Gas Exchanges, Stomatal Density, and Intercellular Spaces

Carbon assimilation (A), internal concentration of carbon (ci), evapotranspiration (E), and stomatal conductance (g) were evaluated in non-galled leaflets (n = 10) and mature galls (n = 10), at 8:00 am, using the Infrared Gas Analyzer-IRGA (Infra-Red Gas Analyser, LCA-Pro, Analytical Development Co. Ltd., England). For the measurement of the gas exchange, petrolatum (vaseline) was applied around the galls to eliminate the non-galled leaf surface areas that should interfere in the analysis (Duarte et al., 2005).
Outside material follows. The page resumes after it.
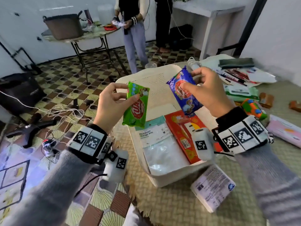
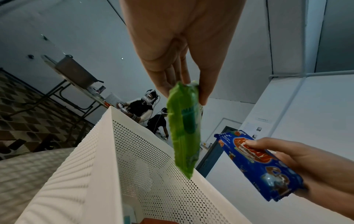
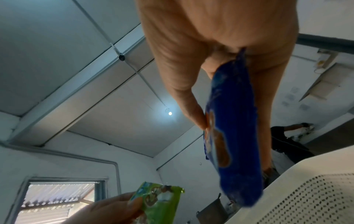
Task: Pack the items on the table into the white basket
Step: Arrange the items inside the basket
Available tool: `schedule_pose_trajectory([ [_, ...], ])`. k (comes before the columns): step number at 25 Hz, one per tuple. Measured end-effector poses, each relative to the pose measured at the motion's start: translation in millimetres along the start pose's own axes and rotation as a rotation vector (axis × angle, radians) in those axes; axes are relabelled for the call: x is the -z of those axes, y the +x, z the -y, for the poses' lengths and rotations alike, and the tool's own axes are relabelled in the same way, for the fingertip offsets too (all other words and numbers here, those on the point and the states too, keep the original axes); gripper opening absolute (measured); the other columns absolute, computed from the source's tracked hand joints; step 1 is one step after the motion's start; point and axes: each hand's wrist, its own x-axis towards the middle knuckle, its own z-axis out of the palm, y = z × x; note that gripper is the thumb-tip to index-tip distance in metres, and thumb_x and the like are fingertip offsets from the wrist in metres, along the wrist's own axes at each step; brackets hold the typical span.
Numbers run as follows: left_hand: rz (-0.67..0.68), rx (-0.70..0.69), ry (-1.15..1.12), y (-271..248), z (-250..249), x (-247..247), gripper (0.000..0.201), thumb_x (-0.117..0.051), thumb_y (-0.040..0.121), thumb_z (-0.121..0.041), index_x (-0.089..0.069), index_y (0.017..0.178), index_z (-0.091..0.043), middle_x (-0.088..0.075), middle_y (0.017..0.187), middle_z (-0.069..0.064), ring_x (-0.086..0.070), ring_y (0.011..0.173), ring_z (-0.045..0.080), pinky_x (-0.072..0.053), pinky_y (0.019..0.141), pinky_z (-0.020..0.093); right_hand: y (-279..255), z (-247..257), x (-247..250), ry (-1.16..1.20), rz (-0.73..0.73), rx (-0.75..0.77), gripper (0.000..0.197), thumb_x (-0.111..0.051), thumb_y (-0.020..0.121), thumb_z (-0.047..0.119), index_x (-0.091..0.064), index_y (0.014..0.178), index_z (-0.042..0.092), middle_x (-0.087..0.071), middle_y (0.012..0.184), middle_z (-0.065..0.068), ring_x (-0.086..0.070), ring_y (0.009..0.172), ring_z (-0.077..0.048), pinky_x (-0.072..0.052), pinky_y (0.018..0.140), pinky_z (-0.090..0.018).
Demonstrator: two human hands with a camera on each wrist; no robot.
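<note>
My left hand [image 1: 128,91] pinches the top of a green snack packet [image 1: 136,107], which hangs over the left rim of the white perforated basket [image 1: 156,82]. My right hand [image 1: 189,80] grips a blue biscuit packet [image 1: 184,92] above the basket's middle. In the left wrist view the green packet [image 2: 184,130] dangles from my fingers over the basket wall [image 2: 145,159], with the blue packet [image 2: 260,166] to its right. The right wrist view has the blue packet [image 3: 231,128] edge-on and the green packet [image 3: 159,203] lower left. Inside the basket lie a resealable storage bag pack [image 1: 161,144] and a red box [image 1: 187,128].
A white labelled packet [image 1: 211,185] lies on the table in front of the basket. To the right are a wet-wipes pack [image 1: 241,92], an orange-green toy [image 1: 254,110], a pink pack [image 1: 286,132] and pens [image 1: 236,75]. Two people stand beyond by another table [image 1: 78,36]. Cables cross the floor on the left.
</note>
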Motion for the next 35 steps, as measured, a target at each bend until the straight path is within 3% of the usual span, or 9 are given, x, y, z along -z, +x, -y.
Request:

Mathematical correction was made for standardization of the areas, with the results expressed per cm2, and taking into account that the mature gall mean area was 1.48 cm2. Stomatal density was measured in epidermal fragments of the abaxial surface of galls and non-galled leaflets (0.5 cm2) detached by immersion in 50% hypochlorite, during 2 days (Kraus and Arduin, 1997), washed in water, and stained with 0.5% ethanolic safranin (Johansen, 1940). The fragments were mounted in Kaiser’s jelly glycerin (Kraus and Arduin, 1997). The number of stomata per area (mm2) was counted with the aid of a drawing tube coupled to a light microscope (Olympus Optical Co. Ltd, CH30 RF100). Intercellular spaces were measured using the samples of non-galled leaf (n = 4) and galls (n = 10) fixed in FAA (Kraus and Arduin, 1997), dehydrated in ethanol series, embedded in 2-hydroxyethyl methacrylate (Historesin, Leica® Instruments, Germany), and sectioned in a rotary microtome (4–5 μm). The sections were stained with toluidine blue at pH 4.0 (O’Brien and McCully, 1981) and mounted with Entellan®. For each sample, five sections were measured and analyzed in the software of the optical microscope Leica® DM500 coupled with HD5000 camera.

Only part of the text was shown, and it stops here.